Critical: The server and VR application must be configured for the same scene (either bonsai or meeting_room) and be connected to the same wi-fi network.
- Open a terminal and navigate to the
occam_backend/directory:
cd occam_backend/- Activate the virtual environment:
source venv/bin/activate- Launch the server for your chosen scene:
- For Bonsai scene:
python occam_server.py occam_bonsai_mcmc.ply- For Meeting Room scene:
python occam_server.py occam_meeting_room_mcmc.ply- Put on the Meta Quest 3 headset
- Ensure the headset is connected to the same Wi-Fi network as your PC
- Launch the deployed application on the headset
- Use the controllers to interact:
- Left Trigger: Start/end voice input
- Right Trigger (toggle): Switch between rendering modes (gaussian splats / occam similarities (black and white))
- A Button (right controller): Activate Occam Colored Similarities mode. Press A again or right trigger to switch to other rendering modes
- Press Left trigger, say the name of an object (e.g., "bonsai tree", "camera", "push toy") and press the trigger again
- The system will process your query and highlight matching objects in real-time
The current rendering mode is displayed in a panel at the top-left corner of your view:
- Standard Mode: Colored Gaussian Splats
- Occam Similarities: Grayscale scene with heatmap highlighting
- Occam Colored Similarities: Original colors with relevancy heatmap overlay
The meeting room scene was created using our customized version of SplatFactory. If you want to create your own language-queryable Gaussian scenes:
- Visit our SplatFactory fork for scene capture and training
- Follow the pipeline described in the report (Section 3.3):
- Capture the scene (video or multiple overlapping photos)
- Prepare a COLMAP dataset with camera poses
- Train the 3D Gaussian scene
- Extend with language features using Occam's LGS approach
- Optionally apply MCMC pruning to reduce Gaussian count for better performance
- Export the final scene as a
.plyfile with language feature fields
The bonsai scene used in this project is from the NeRF baselines paper.
├── Assets/ # Unity application components
│ └── ... # Interaction scripts, UI, camera controls
├── occam_backend/ # Python server
│ ├── occam_server.py # Main server script
│ ├── venv/ # Virtual environment
│ └── *.ply # Scene files (download separately)
└── package/ # Custom Gaussian Splatting rendering package
└── GaussianSplatRenderer.cs
Instead of alpha-blending full 512-dimensional language feature vectors (infeasible on mobile GPU), we:
- Precompute cosine similarities between the user query and each Gaussian's language feature on the server
- Send only scalar relevancy scores to the headset
- Alpha-blend single scalar values during rendering, achieving performance comparable to standard RGBA rendering
We use canonical queries ("object", "thing", "texture", "material") with softmax normalization to reduce noise and ensure highlighted items truly match user intent.

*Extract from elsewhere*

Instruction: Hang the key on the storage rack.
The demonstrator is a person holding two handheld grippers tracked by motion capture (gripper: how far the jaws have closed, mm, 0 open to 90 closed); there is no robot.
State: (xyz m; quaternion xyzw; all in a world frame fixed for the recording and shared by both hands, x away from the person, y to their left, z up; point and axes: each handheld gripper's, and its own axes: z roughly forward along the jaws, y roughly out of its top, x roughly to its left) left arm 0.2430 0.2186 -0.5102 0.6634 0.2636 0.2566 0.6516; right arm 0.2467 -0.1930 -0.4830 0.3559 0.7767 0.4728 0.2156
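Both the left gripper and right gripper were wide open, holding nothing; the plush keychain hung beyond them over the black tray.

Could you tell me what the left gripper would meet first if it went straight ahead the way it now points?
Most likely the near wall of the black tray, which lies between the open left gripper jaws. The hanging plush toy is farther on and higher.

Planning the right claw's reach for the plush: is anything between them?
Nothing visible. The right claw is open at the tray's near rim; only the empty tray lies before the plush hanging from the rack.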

- MCMC Pruning: Reduces Gaussian count for better frame rates
- Near-Plane Culling: Prevents flickering when camera is close to objects
- Multi-Pass Rendering: Optional colored overlay mode for enhanced visualization
Our user study with 12 participants achieved:
- SUS Score: 78/100 (good usability)
- UEQ-S Pragmatic Quality: 1.542/3
- UEQ-S Hedonic Quality: 1.583/3
- Voice Input Preference: 72.7% of users preferred voice over keyboard
- Performance is limited by Gaussian count (~1 million max for stable frame rate)
- Requires external server connection (adds latency)
- Multi-pass rendering mode (Occam Colored Similarities) reduces frame rate and may introduce intense flickering if used with meeting room or larger scene
- Object highlighting can be noisy in some cases
This project builds upon:
- 3D Gaussian Splatting (Kerbl et al., 2023)
- Occam's LGS (Cheng et al., 2025)
- LangSplat (Qin et al., 2023)
- UnityGaussianSplatting (Aras Pranckevičius)
- SplatFactory (Our customized fork)
Special thanks to Alexander Veicht for supervision and providing the Occam implementation.